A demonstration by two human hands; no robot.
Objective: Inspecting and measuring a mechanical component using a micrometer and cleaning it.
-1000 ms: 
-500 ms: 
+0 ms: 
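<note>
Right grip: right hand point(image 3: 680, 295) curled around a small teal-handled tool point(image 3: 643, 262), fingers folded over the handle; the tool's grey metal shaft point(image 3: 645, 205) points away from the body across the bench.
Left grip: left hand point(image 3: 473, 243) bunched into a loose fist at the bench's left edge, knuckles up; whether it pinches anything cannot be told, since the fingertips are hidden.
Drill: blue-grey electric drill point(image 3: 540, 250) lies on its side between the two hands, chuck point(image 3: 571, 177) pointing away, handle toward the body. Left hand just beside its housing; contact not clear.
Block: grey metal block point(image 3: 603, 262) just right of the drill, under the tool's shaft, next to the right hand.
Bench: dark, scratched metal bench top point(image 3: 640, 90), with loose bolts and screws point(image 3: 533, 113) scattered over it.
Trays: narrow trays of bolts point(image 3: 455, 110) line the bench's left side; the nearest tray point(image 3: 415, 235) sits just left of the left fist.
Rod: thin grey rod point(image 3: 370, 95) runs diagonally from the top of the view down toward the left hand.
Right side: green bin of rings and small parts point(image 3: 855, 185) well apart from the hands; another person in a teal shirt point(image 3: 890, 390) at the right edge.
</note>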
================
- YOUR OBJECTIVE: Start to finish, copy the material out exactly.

- REPLY TO THE EXERCISE:
A demonstration by two human hands; no robot.
Objective: Inspecting and measuring a mechanical component using a micrometer and cleaning it.
-1000 ms: 
-500 ms: 
+0 ms: 
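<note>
Right grip: right hand point(image 3: 680, 295) curled around a small teal-handled tool point(image 3: 643, 262), fingers folded over the handle; the tool's grey metal shaft point(image 3: 645, 205) points away from the body across the bench.
Left grip: left hand point(image 3: 473, 243) bunched into a loose fist at the bench's left edge, knuckles up; whether it pinches anything cannot be told, since the fingertips are hidden.
Drill: blue-grey electric drill point(image 3: 540, 250) lies on its side between the two hands, chuck point(image 3: 571, 177) pointing away, handle toward the body. Left hand just beside its housing; contact not clear.
Block: grey metal block point(image 3: 603, 262) just right of the drill, under the tool's shaft, next to the right hand.
Bench: dark, scratched metal bench top point(image 3: 640, 90), with loose bolts and screws point(image 3: 533, 113) scattered over it.
Trays: narrow trays of bolts point(image 3: 455, 110) line the bench's left side; the nearest tray point(image 3: 415, 235) sits just left of the left fist.
Rod: thin grey rod point(image 3: 370, 95) runs diagonally from the top of the view down toward the left hand.
Right side: green bin of rings and small parts point(image 3: 855, 185) well apart from the hands; another person in a teal shirt point(image 3: 890, 390) at the right edge.
</note>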

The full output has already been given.